Data in this exercise:
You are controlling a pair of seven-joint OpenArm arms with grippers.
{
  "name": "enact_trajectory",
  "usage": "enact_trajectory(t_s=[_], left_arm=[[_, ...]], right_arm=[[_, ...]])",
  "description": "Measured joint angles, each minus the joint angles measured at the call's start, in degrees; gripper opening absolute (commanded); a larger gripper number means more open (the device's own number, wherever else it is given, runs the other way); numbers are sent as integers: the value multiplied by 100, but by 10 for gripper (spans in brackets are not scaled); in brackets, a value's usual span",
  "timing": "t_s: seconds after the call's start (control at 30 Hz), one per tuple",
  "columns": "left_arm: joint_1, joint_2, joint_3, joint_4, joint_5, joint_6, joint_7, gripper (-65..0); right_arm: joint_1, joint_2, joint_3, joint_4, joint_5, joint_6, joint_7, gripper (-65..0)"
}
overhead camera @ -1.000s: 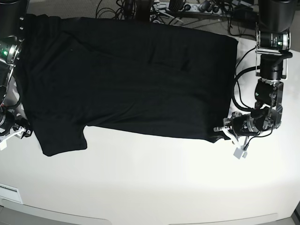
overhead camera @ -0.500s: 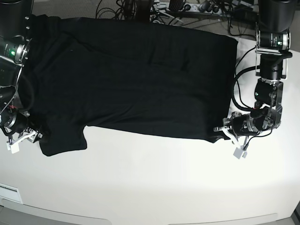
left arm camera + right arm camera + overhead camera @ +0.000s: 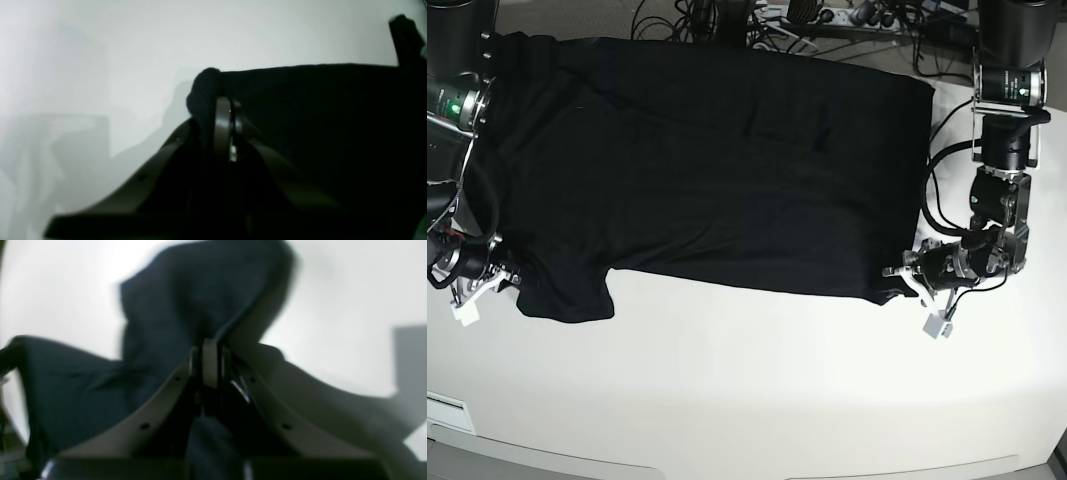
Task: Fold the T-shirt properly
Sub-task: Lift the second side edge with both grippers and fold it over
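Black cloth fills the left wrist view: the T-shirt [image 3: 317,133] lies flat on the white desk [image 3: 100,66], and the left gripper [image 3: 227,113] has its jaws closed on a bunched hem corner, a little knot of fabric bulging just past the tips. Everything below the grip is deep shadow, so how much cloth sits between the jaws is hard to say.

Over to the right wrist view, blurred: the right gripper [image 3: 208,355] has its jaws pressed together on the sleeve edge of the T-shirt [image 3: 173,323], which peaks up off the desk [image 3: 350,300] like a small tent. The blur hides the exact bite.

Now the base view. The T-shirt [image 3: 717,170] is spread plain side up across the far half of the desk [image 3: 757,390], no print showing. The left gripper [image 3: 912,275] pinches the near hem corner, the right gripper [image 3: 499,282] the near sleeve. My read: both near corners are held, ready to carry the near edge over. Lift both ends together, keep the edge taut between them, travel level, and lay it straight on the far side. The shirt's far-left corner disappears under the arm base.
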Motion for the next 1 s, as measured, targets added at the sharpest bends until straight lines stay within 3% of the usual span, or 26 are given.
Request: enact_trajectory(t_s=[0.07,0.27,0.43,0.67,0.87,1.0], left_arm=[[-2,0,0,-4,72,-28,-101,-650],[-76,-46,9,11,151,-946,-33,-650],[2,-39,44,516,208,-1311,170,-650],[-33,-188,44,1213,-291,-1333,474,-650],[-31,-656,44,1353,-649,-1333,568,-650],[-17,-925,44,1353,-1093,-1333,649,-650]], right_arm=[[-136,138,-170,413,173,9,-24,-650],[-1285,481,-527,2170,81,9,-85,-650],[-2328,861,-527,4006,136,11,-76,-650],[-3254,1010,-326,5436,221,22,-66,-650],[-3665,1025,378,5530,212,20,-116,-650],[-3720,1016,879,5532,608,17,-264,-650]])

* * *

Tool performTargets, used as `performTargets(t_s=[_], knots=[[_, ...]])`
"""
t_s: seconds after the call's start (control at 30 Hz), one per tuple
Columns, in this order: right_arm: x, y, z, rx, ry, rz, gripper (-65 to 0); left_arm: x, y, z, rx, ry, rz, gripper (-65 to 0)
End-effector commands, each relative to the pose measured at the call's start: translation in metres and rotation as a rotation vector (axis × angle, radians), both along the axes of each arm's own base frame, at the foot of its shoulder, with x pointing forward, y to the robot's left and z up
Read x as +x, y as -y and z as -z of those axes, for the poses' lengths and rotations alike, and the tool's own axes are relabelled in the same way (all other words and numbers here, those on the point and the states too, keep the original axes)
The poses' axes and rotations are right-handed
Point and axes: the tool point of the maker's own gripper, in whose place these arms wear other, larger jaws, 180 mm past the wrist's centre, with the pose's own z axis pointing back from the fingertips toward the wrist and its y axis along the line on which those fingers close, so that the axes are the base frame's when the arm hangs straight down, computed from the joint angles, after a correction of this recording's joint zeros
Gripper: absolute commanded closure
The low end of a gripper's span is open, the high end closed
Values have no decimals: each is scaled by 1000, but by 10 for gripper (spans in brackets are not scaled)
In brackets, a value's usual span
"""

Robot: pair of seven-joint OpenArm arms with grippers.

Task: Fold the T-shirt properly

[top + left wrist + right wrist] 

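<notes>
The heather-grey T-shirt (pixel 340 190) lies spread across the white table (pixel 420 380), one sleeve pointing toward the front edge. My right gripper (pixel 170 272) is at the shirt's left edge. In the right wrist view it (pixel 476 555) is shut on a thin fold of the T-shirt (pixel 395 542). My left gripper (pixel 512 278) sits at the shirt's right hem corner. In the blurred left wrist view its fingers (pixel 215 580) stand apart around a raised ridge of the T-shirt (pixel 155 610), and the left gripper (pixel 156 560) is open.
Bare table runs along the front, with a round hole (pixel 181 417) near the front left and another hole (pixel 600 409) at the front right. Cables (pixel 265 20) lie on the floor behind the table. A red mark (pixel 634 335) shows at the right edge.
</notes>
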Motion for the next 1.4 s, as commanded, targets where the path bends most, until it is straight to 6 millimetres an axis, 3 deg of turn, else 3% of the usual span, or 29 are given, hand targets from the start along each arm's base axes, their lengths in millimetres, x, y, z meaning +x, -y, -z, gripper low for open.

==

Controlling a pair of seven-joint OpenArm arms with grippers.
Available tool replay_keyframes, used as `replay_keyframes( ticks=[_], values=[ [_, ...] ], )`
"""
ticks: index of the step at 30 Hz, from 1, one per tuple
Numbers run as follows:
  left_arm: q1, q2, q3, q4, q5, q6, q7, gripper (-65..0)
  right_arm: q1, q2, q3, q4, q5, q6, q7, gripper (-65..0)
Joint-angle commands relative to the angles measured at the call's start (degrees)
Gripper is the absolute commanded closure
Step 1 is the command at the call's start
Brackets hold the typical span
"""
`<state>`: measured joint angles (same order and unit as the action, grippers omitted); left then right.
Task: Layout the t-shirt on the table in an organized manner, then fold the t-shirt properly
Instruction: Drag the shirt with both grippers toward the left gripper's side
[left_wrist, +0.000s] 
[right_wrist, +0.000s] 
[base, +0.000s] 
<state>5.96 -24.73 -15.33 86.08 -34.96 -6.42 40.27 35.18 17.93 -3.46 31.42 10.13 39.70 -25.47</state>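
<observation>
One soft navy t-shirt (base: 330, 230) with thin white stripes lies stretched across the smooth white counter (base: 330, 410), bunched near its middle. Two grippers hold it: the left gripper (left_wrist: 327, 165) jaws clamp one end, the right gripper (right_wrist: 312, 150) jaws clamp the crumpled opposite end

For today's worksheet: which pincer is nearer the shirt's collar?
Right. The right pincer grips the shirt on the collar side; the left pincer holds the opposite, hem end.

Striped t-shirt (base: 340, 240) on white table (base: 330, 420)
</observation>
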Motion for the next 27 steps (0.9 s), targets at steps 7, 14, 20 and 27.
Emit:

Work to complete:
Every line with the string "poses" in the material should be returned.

Task output:
Read x as +x, y as -y and z as -z of those axes, for the poses' lengths and rotations alike, and the tool's own axes are relabelled in the same way (all other words and numbers here, those on the point and the states too, keep the original axes)
The poses' axes and rotations are right-handed

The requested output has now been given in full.